La meditación sobre la historia y la tradición que Hannah Arendt publicó en 1954 lleva el título, ciertamente no casual, de Entre el pasado y el futuro. Para la filósofa judeo-alemana, refugiada en Nueva York desde hacía quince años, se trataba de un cuestionamiento del vacío entre pasado y futuro que se había producido en la cultura de Occidente, es decir, de la ruptura ya irrevocable de la continuidad de toda tradición. Por eso el prefacio del libro se abre con el aforismo de René Char Notre héritage n’est précédé d’aucun testament. Se trata del problema histórico crucial de la recepción de una herencia que ya no puede transmitirse de ninguna manera.
Unos veinte años antes, Ernst Bloch, exiliado en Zurich, había publicado bajo el título La herencia de nuestro tiempo una reflexión sobre la herencia que pretendía recuperar hurgando en las mazmorras y los almacenes de la cultura burguesa ahora en decadencia (“la época se pudre y sufre al mismo tiempo” es el signo que abre el prefacio del libro). Es posible que el problema de un patrimonio inaccesible o sólo practicable por caminos escabrosos y atisbos semiocultos que plantean los dos autores, cada uno a su manera, no sea en absoluto obsoleto y nos concierna, de hecho, muy de cerca, tan íntimamente que a veces parecemos olvidarlo. También nosotros experimentamos un vacío y una ruptura entre pasado y futuro, también nosotros, en una cultura en agonía, debemos buscar si no una marca de nacimiento, al menos algo parecido a una parcela de bien que haya sobrevivido a la decadencia.

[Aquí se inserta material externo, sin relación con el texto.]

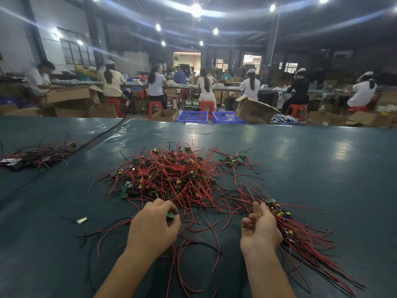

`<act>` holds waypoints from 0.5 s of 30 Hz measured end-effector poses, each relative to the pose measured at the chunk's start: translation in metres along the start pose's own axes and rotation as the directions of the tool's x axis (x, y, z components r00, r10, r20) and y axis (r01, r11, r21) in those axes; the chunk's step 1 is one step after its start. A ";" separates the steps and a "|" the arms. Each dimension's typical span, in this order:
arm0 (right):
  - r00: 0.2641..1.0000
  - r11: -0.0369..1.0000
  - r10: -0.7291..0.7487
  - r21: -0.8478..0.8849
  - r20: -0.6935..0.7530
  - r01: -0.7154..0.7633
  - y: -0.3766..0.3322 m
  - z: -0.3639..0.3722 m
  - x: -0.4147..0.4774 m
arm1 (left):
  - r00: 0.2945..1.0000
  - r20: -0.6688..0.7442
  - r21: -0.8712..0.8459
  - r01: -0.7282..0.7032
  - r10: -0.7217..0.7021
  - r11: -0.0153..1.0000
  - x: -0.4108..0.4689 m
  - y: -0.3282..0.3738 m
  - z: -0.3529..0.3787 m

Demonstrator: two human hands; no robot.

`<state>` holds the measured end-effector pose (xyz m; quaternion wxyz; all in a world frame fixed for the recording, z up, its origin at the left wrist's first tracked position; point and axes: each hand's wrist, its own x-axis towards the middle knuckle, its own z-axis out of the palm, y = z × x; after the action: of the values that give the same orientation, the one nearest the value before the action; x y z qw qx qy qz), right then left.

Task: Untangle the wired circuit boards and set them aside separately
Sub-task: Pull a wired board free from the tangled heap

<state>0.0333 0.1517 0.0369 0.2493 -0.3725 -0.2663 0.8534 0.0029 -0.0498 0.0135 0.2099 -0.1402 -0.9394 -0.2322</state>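
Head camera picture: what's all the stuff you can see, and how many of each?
Tangled pile: one, red wires and green boards, table middle.
Sorted bundle: one, red wires, by right hand.
Far pile: one, red wires, table's far left.
Table: one, dark teal, foreground.
Scrap: one, pale, left of left hand.
Crates: two, blue, floor beyond table.
Stools: several, red, under seated workers.
Boxes: many, brown, floor.
Left hand: one, pinches a green board.
Right hand: one, against sorted bundle, grip unclear.
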 end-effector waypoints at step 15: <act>0.999 0.999 0.034 -0.038 -0.008 -0.034 -0.001 -0.001 0.008 | 0.965 0.159 0.238 0.168 -0.209 0.957 0.006 -0.025 0.010</act>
<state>0.0295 0.1573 0.0327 0.2285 -0.3849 -0.2752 0.8508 -0.0143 -0.0656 -0.0014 0.1143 -0.0462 -0.9837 -0.1307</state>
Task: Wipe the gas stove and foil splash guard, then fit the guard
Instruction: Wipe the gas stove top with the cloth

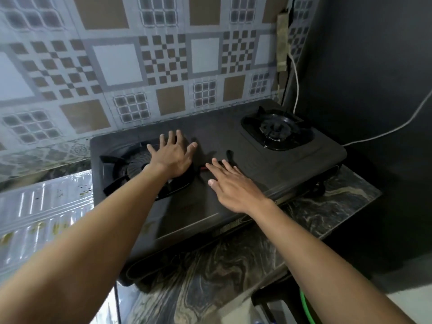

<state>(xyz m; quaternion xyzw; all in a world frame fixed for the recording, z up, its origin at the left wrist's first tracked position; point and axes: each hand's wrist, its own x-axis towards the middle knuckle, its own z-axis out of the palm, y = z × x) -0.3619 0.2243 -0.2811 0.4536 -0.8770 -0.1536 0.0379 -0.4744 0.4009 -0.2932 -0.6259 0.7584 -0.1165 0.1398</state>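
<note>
A black two-burner gas stove (233, 141) stands on a marbled counter. My left hand (173, 155) is spread with straight fingers over the near-left burner (131, 167), covering its right side. My right hand (231, 183) lies flat with straight fingers on the stove's middle top. Neither hand holds anything. The far-right burner (277, 132) is uncovered. A silver ribbed foil splash guard (42, 213), spotted with grease, lies at the left beside the stove. No cloth is in view.
The marbled counter (222, 272) runs along the stove's front and right. A patterned foil-covered wall (140, 66) rises behind. A dark wall (374, 90) with a white cable (297, 85) closes the right side. A green hose (306, 307) hangs below the counter.
</note>
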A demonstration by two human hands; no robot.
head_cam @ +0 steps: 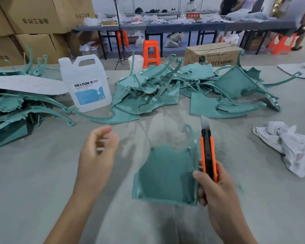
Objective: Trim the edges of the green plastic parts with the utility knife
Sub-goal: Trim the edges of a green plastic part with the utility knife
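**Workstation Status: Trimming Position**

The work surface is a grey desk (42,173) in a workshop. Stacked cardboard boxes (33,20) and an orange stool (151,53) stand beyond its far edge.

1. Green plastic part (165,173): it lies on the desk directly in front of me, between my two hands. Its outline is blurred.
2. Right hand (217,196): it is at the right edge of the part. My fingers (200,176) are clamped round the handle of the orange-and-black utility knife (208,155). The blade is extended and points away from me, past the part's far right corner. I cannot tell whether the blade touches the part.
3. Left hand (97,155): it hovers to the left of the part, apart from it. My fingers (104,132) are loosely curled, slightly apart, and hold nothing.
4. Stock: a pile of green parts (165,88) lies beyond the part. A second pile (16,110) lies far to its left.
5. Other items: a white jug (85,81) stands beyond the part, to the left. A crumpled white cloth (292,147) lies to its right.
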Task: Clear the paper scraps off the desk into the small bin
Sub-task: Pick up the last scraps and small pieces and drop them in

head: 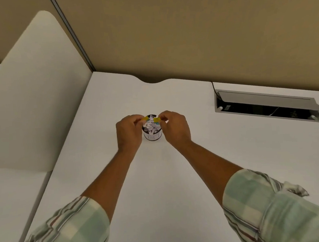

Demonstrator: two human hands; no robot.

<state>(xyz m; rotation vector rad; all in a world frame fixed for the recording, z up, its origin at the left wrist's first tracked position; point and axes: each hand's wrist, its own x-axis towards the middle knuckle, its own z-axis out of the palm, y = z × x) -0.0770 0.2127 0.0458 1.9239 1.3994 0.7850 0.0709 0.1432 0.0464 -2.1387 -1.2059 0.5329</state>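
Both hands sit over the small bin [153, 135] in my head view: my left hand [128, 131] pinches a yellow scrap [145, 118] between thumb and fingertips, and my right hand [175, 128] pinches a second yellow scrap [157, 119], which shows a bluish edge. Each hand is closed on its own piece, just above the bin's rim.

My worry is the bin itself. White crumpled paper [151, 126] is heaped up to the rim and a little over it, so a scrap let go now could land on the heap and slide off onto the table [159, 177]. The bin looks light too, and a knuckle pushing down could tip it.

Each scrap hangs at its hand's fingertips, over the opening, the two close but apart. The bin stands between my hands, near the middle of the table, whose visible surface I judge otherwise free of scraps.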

Por tanto, no será inútil una investigación preliminar de este concepto exquisitamente jurídico -la herencia- que, como suele ocurrir en nuestra cultura, se expande más allá de sus límites disciplinarios para implicar el destino mismo de Occidente. Como demuestran claramente los estudios de un gran historiador del Derecho – Yan Thomas -, la función de la herencia es garantizar la continuatio dominii, es decir, la continuidad de la propiedad de los bienes que pasan de los muertos a los vivos. Todos los artificios que el Derecho concibe para suplir el vacío que probablemente se producirá a la muerte del propietario no tienen otro fin que asegurar la sucesión ininterrumpida en la propiedad.

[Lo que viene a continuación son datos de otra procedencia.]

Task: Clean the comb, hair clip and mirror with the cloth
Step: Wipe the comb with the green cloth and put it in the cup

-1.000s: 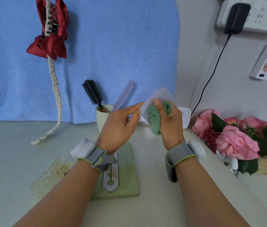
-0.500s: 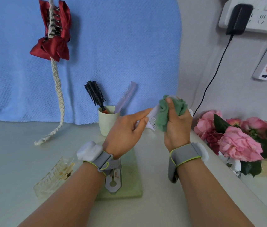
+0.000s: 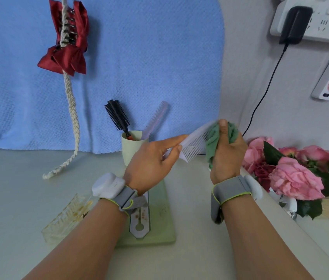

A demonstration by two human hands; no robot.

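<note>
My left hand [image 3: 151, 160] pinches one end of a white comb [image 3: 194, 143], held in the air with its teeth pointing down. My right hand [image 3: 227, 152] grips a bunched green cloth [image 3: 213, 142] wrapped over the comb's far end, thumb on top. A clear hair clip [image 3: 66, 219] lies on the table at the lower left. A pale green rectangular item [image 3: 163, 219], possibly the mirror's back, lies flat under my left wrist with a white patterned strip [image 3: 140, 221] on it.
A green cup [image 3: 131, 148] behind my hands holds a black round brush [image 3: 118, 118] and a lilac comb [image 3: 155, 119]. A red bow clip [image 3: 66, 47] and braided cord [image 3: 72, 118] hang on the blue towel. Pink flowers [image 3: 294, 172] stand at right. A black cable [image 3: 264, 93] runs down the wall.
The cloth in my right hand slid up over the comb, then to its far end. Both hands shifted slightly right; more of the comb's teeth now show.
</note>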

La herencia quizá no sea entonces el término apropiado para pensar el problema que tanto Arendt como Bloch tenían en mente. Puesto que en la tradición espiritual de un pueblo algo como la propiedad simplemente no tiene sentido, la herencia como continuatio dominii no existe en este ámbito, ni puede interesarnos en modo alguno. En efecto, acceder al pasado, conversar con los muertos, sólo es posible rompiendo la continuidad de la propiedad, y es en el intervalo entre pasado y futuro donde cada individuo debe necesariamente situarse. No somos herederos de nada, y en ninguna parte tenemos herederos, y sólo en este entendimiento podemos volver a entablar conversación con el pasado y los muertos. El bien es, de hecho, por definición, heredado de forma adhesiva e inapropiada, y el obstinado intento de apoderarse de la tradición define el poder que rechazamos en todas las esferas, en la política como en la poesía, en la filosofía como en la religión, en las escuelas como en los templos y los tribunales.
Fuente: Quodlibet.it
Ha sido un gusto encontrar este espacio. ¡Muchas gracias!

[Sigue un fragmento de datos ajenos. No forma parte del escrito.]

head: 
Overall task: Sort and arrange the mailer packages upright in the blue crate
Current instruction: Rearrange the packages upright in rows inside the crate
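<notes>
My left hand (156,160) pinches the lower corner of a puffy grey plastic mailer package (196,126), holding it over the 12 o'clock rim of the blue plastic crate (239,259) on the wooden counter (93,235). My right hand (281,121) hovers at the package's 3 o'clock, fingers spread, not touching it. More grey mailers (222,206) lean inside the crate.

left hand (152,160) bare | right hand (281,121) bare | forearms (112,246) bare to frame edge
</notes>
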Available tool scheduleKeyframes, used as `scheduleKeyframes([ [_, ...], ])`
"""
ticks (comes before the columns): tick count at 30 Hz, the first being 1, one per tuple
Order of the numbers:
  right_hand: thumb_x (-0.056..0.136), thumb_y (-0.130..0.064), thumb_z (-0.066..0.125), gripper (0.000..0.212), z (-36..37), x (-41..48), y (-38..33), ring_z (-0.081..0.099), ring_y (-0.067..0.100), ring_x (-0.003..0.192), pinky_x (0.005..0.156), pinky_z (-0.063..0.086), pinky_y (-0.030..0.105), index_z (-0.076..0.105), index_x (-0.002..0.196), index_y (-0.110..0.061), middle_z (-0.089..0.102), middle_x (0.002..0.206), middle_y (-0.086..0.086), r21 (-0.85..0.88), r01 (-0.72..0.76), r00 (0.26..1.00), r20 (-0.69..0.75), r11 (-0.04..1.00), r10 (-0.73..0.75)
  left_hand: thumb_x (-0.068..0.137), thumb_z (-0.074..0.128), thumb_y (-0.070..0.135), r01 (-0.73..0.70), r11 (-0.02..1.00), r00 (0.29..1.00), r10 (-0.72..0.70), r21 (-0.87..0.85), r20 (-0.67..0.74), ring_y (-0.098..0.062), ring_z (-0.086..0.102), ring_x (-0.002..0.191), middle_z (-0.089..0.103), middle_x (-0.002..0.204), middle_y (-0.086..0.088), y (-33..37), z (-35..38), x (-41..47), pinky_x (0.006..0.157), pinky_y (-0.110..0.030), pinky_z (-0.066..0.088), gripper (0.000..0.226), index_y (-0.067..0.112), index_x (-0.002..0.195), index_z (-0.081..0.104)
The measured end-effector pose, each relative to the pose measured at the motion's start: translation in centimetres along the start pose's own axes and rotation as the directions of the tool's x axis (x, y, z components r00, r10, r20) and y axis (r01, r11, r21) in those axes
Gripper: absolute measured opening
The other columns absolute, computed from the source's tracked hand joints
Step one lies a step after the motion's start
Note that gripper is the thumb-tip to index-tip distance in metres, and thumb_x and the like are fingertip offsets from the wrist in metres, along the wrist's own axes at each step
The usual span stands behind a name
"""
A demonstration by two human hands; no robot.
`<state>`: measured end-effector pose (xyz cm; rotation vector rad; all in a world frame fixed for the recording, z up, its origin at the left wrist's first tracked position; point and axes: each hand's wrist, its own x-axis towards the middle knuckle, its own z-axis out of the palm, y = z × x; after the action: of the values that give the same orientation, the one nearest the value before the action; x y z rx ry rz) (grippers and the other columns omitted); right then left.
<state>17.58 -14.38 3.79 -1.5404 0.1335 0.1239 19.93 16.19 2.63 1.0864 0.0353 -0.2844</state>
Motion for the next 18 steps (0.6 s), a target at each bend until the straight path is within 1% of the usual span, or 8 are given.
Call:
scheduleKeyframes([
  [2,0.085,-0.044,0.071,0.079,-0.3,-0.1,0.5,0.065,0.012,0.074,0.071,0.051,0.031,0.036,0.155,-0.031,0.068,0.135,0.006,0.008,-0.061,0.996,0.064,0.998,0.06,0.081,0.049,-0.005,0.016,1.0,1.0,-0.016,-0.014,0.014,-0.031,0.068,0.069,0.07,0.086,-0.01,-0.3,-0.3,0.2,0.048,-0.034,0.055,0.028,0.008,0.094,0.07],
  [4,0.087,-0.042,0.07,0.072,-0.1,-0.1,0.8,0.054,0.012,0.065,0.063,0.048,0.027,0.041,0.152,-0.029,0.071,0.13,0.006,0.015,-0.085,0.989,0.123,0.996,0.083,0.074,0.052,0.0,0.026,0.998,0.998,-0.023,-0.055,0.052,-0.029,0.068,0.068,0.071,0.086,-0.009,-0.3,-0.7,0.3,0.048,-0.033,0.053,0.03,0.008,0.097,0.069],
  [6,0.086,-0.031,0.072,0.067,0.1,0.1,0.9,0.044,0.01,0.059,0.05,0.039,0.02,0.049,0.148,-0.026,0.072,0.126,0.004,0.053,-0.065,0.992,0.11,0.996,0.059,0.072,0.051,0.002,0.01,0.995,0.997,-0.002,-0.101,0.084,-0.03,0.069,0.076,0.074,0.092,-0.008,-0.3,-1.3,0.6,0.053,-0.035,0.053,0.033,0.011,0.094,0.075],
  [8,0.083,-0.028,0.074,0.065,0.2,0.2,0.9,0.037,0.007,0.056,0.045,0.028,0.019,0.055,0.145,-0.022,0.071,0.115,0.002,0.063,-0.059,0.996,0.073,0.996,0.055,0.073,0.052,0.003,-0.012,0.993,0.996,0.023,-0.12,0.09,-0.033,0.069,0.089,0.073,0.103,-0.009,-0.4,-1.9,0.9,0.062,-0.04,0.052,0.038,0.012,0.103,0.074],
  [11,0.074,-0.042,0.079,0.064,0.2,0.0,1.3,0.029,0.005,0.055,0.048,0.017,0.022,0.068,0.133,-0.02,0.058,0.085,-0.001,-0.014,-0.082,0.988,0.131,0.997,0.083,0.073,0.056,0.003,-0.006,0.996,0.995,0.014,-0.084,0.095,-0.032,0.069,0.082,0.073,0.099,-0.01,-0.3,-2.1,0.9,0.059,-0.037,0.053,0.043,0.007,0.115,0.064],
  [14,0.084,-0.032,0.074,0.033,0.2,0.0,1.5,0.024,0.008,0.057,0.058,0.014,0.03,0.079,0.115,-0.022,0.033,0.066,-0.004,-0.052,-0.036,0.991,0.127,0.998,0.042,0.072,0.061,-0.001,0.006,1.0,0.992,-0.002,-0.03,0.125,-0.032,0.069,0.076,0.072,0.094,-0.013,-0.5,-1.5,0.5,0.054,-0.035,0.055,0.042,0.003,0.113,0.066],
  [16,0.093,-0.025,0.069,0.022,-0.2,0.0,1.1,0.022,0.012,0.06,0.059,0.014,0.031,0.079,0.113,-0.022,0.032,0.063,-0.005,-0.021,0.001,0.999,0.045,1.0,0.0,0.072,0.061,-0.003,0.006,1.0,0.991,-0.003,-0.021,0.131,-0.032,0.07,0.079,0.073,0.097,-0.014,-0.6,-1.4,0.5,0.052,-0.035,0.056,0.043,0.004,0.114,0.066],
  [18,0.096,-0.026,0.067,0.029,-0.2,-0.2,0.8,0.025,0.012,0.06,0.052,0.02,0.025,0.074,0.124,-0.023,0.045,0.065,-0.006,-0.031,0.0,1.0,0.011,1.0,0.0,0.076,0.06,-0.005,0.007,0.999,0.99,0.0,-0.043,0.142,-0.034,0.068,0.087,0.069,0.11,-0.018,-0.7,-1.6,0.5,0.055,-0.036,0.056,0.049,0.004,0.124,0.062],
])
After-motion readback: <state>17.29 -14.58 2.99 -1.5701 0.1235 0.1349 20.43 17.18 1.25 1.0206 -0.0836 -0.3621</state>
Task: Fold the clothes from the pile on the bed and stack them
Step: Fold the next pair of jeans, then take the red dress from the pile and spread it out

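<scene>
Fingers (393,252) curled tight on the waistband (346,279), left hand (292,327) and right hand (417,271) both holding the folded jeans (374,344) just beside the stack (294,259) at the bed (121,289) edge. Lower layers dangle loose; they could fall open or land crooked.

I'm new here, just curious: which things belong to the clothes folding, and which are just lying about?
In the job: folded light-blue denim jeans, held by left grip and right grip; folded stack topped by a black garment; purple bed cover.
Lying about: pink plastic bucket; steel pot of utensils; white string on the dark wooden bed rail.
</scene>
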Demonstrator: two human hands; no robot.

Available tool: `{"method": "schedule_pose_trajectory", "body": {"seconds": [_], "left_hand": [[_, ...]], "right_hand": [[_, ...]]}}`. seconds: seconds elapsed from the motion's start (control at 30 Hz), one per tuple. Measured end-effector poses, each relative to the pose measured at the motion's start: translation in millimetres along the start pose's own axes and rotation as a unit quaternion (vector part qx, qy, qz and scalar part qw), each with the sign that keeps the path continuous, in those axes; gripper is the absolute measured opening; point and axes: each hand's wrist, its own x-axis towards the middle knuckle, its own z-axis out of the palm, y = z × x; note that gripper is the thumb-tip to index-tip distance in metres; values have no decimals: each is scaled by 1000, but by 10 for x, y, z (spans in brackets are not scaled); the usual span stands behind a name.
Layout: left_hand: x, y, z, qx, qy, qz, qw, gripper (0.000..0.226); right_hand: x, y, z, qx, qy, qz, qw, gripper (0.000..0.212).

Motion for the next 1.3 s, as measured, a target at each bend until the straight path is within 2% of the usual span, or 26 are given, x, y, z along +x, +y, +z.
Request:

He disfrutado de varios textos y este me impulsó a comentar algo que ahora pensé. Justamente era sobre la tradición de la filosofía. Y nos pregunto: ¿la continuidad de una tradición (filosófica) se relaciona con los conceptos, el territorio donde se desenvuelve, la época que se añora o proyecta, o un proyecto colectivo? y ¿por qué habríamos de suponer que la ruptura no es parte de la continuidad de una tradición?, ¿por qué creer que una caída significa un nuevo comienzo?, ¿y si la agonía de una cultura es elemento de la ficción de una misma tradición?
La otra posibilidad sería acoger la actitud histórica de Benjamin. Él nos invita a investigar las “iluminaciones”, los retazos valiosos de la historia y quizá configurar las posibilidades culturales hacia alguna fugaz novedad. En todo caso, novedad antes que agonía.